WHAT TO WORK ON ::
Return every line below exactly.

RAW DATA ::
★ ★ ★ ★
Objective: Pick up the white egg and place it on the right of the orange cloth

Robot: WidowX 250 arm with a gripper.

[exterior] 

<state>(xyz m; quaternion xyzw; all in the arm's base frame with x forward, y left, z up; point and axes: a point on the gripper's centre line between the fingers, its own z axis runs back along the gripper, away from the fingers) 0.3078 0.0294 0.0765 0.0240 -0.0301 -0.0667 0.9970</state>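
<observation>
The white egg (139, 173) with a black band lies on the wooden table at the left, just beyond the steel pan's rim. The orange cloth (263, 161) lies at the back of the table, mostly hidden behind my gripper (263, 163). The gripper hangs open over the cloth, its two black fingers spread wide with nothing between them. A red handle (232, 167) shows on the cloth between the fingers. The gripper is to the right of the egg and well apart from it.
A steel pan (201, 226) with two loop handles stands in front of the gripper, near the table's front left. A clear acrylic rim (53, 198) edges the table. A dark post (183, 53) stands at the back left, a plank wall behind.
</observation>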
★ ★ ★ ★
COMPLETED EXERCISE ::
Objective: Pick up the white egg and place it on the right of the orange cloth

Robot: WidowX 250 arm with a gripper.

[exterior] 

<state>(xyz m; quaternion xyzw; all in the arm's base frame with x forward, y left, z up; point and axes: a point on the gripper's centre line between the fingers, its own z axis runs back along the gripper, away from the fingers) 0.3078 0.0294 0.0765 0.0240 -0.0301 -0.0667 0.9970</state>
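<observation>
The white egg (139, 173) with a black band lies on the wooden table at the left, just beyond the steel pan's rim. The orange cloth (263, 161) lies at the back of the table, mostly hidden behind my gripper (263, 163). The gripper hangs open over the cloth, its two black fingers spread wide with nothing between them. A red handle (232, 167) shows on the cloth between the fingers. The gripper is to the right of the egg and well apart from it.
A steel pan (201, 226) with two loop handles stands in front of the gripper, near the table's front left. A clear acrylic rim (53, 198) edges the table. A dark post (183, 53) stands at the back left, a plank wall behind.
</observation>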

At this point, the answer is complete.